Center for Quantitative Biology, Cold Spring Harbor Laboratory, Cold Spring Harbor, NY 11724, USA.
Genome Biol. 2010;11(8):128. doi: 10.1186/gb-2010-11-8-128. Epub 2010 Aug 25.
The Galaxy package empowers regular users to perform rich DNA sequence analysis through a much-needed and user-friendly graphical web interface. See research article http://genomebiology.com/2010/11/8/R86 RESEARCH HIGHLIGHT: With the advent of affordable and high-throughput DNA sequencing, sequencing is becoming an essential component in nearly every genetics lab. These data are being generated to probe sequence variations, to understand transcribed, regulated or methylated DNA elements, and to explore a host of other biological features across the tree of life and across a range of environments and conditions. Given this deluge of data, novices and experts alike are facing the daunting challenge of trying to analyze the raw sequence data computationally. With so many tools available and so many assays to analyze, how can one be expected to stay current with the state of the art? How can one be expected to learn to use each tool and construct robust end-to-end analysis pipelines, all while ensuring that input formats, command-line options, sequence databases and program libraries are set correctly? Finally, once the analysis is complete, how does one ensure the results are reproducible and transparent for others to scrutinize and study?In an article published in Genome Biology, Jeremy Goecks, Anton Nekrutenko, James Taylor and the rest of the Galaxy Team (Goecks et al. 1) make a great advance towards resolving these critical questions with the latest update to their Galaxy Project. The ambitious goal of Galaxy is to empower regular users to carry out their own computational analysis without having to be an expert in computational biology or computer science. Galaxy adds a desperately needed graphical user interface to genomics research, making data analysis universally accessible in a web browser, and freeing users from the minutiae of archaic command-line parameters, data formats and scripting languages. Data inputs and computational steps are selected from dynamic graphical menus, and the results are displayed in intuitive plots and summaries that encourage interactive workflows and the exploration of hypotheses. The underlying data analysis tools can be almost any piece of software, written in any language, but all their complexity is neatly hidden inside of Galaxy, allowing users to focus on scientific rather than technical questions.
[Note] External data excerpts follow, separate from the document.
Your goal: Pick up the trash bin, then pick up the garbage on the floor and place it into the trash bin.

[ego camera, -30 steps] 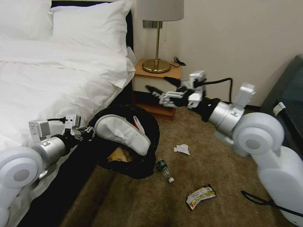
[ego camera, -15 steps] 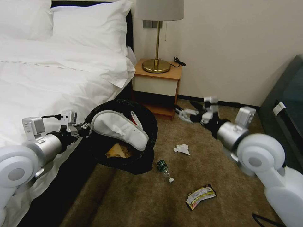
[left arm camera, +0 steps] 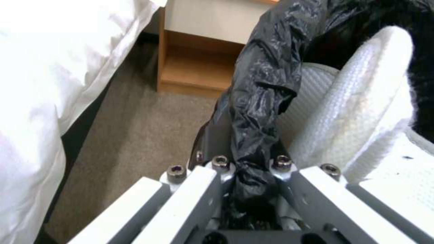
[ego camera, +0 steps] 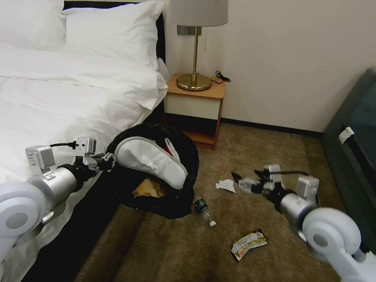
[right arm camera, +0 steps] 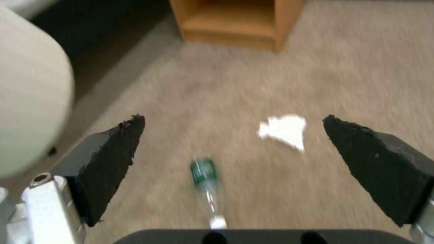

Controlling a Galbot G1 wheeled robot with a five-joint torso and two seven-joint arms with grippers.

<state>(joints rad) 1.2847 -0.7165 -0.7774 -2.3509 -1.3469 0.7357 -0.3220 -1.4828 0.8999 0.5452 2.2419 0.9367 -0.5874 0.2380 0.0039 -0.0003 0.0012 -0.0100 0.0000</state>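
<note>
Your left gripper (ego camera: 102, 161) is clamped on the trash bin (ego camera: 184, 149) beside the bed (ego camera: 58, 98). Your right gripper (ego camera: 246, 179), jaws apart, probably targets the tissue (ego camera: 225, 185) on the carpet (ego camera: 254, 145): lower, then close.

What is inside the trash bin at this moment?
The trash bin holds a white slipper across its mouth, tan paper beneath, something red behind. The slipper hides anything deeper.
</note>
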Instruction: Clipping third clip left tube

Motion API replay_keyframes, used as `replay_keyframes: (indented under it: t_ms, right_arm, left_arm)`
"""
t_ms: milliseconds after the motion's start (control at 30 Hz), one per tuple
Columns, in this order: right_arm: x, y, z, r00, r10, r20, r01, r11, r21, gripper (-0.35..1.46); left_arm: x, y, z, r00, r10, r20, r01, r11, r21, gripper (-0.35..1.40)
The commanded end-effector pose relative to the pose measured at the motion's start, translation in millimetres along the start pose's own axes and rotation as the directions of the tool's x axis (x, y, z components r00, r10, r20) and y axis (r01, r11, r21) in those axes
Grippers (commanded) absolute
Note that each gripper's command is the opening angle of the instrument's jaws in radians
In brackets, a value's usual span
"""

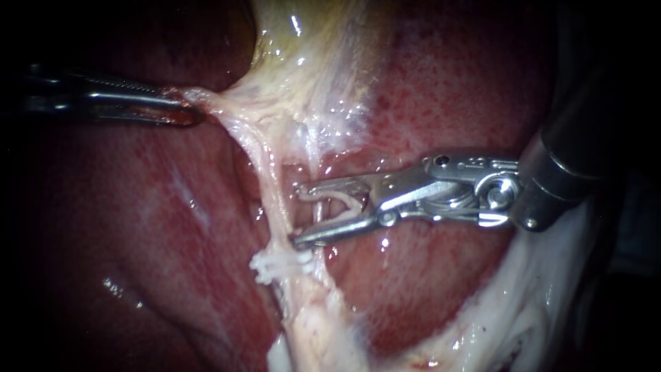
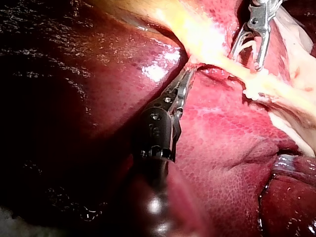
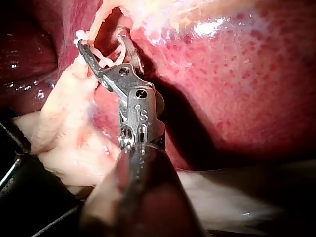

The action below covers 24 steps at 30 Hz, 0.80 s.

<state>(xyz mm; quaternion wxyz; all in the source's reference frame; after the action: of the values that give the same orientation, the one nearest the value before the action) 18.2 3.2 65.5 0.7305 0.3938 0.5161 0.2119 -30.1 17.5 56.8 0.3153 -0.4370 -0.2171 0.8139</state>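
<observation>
The left instrument [image 1: 184, 105] pinches pale tissue [image 1: 206, 100] below the gallbladder [image 1: 303, 41], drawing the left tube [image 1: 267, 172] taut over the liver [image 1: 447, 89]. The right instrument [image 1: 301, 213], jaws spread with a pale clip [image 1: 336, 202] lying between them, stands just beside the tube, above the white clips [image 1: 275, 265] already seated, evidently positioned for the next closure.

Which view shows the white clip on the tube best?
The endoscope view: the white clip lies in full sight on the tube, just below the open jaws of the right instrument. The left wrist view shows the clip smaller; the right wrist view, only a bit of clip beside a jaw.
</observation>
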Motion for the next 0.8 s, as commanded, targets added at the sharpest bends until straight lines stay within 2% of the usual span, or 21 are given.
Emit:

Galaxy 软件包通过一个急需的用户友好的图形化网络界面,使普通用户能够进行丰富的 DNA 序列分析。详见研究论文:http://genomebiology.com/2010/11/8/R86
随着经济实惠、高通量的 DNA 测序技术的出现,测序成为几乎每个遗传学实验室的基本组成部分。这些数据被用来探测序列变异,了解转录、调控或甲基化的 DNA 元件,并探索生命之树以及各种环境和条件下的其他生物特征。面对如此庞大的数据洪流,新手和专家都面临着计算分析原始序列数据的艰巨挑战。有如此多的工具可供选择,需要分析的检测方法也如此之多,如何才能跟上最新技术的步伐?如何才能学会使用每种工具并构建稳健的端到端分析管道,同时确保输入格式、命令行选项、序列数据库和程序库设置正确?最后,一旦分析完成,如何确保结果可重现,以便其他人进行审查和研究?
在发表于《基因组生物学》的一篇文章中,杰里米·戈克斯(Jeremy Goecks)、安东尼·内克伦科(Anton Nekrutenko)、詹姆斯·泰勒(James Taylor)和 Galaxy 团队的其他成员(Goecks 等人,1)解决了这些关键问题,发布了 Galaxy 项目的最新更新。Galaxy 的雄心壮志是让普通用户在无需成为计算生物学或计算机科学专家的情况下,自行进行计算分析。Galaxy 为基因组学研究添加了急需的图形用户界面,使数据分析在网络浏览器中普遍可用,并使用户摆脱陈旧的命令行参数、数据格式和脚本语言的繁琐细节。数据输入和计算步骤从动态图形菜单中选择,结果以直观的图表和摘要形式显示,鼓励交互式工作流程和假设探索。基础数据分析工具可以是任何语言编写的任何软件,但它们的所有复杂性都巧妙地隐藏在 Galaxy 内部,使用户能够专注于科学问题而不是技术问题。